Action item
From the entries that follow, gather each line holding the word "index".

[Input material — start]

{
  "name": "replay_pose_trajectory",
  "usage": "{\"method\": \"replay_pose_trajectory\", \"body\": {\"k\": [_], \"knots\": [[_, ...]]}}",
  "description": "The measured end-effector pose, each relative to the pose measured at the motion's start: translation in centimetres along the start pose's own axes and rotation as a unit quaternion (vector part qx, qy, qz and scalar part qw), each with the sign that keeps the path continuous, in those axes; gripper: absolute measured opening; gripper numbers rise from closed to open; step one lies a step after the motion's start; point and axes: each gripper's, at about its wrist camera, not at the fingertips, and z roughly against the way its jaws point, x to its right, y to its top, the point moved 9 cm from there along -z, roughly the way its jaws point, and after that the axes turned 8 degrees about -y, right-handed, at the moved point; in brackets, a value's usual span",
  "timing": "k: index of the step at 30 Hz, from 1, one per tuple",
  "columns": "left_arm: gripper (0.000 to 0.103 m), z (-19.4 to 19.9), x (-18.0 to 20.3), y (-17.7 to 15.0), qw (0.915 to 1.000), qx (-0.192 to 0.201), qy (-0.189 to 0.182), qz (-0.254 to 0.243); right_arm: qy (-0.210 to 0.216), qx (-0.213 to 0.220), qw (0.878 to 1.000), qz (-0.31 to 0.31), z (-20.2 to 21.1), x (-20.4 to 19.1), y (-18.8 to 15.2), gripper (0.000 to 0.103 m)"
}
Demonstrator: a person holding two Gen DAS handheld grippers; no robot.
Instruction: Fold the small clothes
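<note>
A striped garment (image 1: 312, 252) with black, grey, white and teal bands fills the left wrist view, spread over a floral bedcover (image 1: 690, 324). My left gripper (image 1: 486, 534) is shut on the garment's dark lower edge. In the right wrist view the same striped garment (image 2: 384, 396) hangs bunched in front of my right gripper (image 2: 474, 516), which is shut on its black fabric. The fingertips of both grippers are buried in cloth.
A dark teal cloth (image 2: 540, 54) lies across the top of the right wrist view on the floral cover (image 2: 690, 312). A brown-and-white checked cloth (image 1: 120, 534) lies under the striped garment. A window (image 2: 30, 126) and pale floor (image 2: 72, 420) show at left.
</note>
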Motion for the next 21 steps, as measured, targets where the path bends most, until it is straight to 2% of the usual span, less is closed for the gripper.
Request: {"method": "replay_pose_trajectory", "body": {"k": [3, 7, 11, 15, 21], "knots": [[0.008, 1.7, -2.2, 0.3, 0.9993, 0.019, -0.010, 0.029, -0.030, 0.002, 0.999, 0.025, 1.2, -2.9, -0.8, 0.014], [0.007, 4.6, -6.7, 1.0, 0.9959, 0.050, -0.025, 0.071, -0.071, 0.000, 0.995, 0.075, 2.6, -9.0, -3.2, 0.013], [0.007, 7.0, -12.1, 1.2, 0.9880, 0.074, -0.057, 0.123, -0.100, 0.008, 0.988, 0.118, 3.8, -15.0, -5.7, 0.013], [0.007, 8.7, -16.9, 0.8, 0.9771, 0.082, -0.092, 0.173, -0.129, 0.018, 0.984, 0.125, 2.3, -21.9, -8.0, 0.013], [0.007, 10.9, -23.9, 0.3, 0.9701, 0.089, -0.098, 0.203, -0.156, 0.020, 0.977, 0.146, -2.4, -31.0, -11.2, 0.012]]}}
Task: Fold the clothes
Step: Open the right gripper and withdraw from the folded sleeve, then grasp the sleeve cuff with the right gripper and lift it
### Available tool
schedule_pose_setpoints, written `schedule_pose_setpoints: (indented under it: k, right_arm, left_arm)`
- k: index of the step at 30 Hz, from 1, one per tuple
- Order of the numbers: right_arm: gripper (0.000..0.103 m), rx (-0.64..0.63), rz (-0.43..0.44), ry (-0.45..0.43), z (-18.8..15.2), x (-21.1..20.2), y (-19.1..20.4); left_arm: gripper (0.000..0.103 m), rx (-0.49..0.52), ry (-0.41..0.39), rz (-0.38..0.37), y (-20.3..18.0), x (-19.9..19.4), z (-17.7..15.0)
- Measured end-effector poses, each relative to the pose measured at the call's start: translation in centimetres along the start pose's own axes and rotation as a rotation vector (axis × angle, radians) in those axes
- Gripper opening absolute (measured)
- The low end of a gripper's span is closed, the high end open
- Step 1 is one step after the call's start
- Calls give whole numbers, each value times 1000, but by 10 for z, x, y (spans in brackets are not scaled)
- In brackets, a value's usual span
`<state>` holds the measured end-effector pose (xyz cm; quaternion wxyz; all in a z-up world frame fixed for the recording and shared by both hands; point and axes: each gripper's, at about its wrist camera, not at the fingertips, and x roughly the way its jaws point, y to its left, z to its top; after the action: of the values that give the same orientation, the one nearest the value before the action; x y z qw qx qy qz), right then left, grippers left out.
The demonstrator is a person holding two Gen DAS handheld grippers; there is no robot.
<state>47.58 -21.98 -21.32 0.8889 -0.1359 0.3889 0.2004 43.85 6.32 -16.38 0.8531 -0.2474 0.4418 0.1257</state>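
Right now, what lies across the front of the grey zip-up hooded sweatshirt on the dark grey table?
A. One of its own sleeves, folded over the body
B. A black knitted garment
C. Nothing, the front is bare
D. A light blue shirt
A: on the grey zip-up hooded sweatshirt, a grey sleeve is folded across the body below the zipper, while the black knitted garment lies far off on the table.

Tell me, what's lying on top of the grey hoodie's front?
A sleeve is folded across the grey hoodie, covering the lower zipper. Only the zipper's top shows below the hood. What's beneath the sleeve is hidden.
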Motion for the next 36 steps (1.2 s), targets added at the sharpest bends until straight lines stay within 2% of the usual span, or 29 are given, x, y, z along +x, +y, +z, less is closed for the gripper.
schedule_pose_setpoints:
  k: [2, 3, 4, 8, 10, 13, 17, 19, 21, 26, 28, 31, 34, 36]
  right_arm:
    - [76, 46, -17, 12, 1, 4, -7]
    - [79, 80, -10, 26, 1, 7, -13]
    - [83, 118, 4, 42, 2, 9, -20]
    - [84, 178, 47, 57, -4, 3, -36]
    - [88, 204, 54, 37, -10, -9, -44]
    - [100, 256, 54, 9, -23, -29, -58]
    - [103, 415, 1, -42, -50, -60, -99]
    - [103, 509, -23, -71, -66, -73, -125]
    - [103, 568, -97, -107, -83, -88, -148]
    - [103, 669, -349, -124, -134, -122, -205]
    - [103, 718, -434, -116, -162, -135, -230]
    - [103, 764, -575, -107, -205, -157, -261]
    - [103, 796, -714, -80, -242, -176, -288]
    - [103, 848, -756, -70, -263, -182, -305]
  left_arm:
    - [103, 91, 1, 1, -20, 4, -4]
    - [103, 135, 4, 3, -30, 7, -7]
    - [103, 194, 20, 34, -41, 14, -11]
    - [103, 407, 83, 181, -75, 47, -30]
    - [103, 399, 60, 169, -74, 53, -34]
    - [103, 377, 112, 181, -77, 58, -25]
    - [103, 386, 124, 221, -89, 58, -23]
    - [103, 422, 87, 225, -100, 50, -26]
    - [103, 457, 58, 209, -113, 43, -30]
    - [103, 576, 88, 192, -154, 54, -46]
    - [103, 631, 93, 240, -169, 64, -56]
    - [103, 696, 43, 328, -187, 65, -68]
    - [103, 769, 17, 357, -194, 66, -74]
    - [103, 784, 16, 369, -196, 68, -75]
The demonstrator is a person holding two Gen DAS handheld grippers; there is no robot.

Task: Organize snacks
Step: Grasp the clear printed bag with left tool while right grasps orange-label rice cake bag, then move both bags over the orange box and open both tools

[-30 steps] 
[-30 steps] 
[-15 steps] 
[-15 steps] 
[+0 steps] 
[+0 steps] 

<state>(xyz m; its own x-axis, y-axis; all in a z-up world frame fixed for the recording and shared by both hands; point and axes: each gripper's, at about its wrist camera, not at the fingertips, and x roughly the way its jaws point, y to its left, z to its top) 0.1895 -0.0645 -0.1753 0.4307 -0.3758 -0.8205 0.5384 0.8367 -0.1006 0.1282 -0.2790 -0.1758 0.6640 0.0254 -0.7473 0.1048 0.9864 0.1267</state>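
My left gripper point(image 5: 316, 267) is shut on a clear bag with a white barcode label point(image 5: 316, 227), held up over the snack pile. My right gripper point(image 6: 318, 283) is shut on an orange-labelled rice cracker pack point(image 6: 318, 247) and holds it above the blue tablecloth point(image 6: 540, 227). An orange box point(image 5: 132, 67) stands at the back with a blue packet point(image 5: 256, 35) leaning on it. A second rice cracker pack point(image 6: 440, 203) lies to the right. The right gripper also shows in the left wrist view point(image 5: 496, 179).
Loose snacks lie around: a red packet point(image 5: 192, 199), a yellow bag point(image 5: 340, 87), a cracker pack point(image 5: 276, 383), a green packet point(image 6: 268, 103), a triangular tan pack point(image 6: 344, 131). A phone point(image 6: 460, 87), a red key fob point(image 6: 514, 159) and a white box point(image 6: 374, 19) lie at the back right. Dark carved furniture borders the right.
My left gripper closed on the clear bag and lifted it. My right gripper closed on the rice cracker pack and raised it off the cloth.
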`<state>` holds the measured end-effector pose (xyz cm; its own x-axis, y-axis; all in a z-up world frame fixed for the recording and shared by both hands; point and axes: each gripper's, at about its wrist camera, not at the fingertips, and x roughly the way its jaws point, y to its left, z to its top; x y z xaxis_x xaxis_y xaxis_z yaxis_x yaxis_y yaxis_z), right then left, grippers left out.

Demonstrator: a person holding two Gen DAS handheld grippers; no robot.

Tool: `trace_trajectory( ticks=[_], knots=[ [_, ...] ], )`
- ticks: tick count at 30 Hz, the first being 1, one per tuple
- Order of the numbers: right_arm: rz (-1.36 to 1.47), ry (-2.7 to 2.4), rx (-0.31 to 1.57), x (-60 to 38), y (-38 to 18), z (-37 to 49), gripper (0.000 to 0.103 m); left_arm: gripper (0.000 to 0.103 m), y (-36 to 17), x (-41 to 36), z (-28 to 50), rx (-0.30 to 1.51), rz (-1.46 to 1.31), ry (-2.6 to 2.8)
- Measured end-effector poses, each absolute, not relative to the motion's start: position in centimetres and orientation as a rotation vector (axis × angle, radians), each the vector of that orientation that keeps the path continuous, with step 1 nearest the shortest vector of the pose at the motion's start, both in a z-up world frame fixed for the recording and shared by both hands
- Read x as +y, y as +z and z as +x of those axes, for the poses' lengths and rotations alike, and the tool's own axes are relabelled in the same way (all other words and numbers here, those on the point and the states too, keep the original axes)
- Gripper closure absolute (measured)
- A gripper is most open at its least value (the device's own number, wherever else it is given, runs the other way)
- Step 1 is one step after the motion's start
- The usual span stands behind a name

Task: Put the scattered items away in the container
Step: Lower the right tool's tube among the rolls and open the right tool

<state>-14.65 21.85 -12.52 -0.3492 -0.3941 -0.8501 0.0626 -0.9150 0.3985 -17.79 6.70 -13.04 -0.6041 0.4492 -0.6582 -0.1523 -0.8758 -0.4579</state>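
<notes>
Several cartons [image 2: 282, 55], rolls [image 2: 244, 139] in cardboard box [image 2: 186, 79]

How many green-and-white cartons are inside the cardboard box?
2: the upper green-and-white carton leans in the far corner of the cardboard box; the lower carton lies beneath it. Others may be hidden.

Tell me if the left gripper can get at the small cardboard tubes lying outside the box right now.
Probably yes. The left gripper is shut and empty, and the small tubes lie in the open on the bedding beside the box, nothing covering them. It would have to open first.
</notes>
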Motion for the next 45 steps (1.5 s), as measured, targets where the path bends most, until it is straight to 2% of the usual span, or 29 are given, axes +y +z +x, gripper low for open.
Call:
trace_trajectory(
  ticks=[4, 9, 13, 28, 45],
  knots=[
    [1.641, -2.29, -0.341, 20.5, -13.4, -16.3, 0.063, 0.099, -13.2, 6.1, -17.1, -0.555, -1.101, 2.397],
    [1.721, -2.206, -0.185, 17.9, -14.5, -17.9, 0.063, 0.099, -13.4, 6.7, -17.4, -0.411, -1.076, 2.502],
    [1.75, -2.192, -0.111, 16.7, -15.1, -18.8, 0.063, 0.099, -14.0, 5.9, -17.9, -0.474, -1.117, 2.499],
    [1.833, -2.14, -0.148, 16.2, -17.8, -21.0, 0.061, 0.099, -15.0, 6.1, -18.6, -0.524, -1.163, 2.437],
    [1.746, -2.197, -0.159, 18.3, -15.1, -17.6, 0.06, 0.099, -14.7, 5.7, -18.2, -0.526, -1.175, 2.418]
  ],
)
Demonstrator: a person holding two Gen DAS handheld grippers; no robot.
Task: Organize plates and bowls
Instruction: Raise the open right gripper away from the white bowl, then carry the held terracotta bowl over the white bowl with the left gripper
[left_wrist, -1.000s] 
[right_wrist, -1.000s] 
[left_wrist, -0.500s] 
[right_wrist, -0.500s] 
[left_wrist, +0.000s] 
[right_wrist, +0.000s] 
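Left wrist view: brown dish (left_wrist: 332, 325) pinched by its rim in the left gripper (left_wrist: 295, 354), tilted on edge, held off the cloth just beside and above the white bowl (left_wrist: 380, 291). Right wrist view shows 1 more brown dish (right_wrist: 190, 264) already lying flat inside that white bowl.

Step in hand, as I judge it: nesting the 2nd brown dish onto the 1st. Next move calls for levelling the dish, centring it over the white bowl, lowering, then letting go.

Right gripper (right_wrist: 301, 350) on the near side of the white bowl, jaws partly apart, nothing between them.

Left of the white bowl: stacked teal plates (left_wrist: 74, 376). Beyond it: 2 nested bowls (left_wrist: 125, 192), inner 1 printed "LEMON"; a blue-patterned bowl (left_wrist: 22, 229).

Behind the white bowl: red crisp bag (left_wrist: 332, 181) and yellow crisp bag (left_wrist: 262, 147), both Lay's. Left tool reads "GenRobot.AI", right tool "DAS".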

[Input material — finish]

Written solution
  "timing": "k: index of the step at 30 Hz, from 1, one per tuple",
- k: index of the step at 30 Hz, from 1, one per tuple

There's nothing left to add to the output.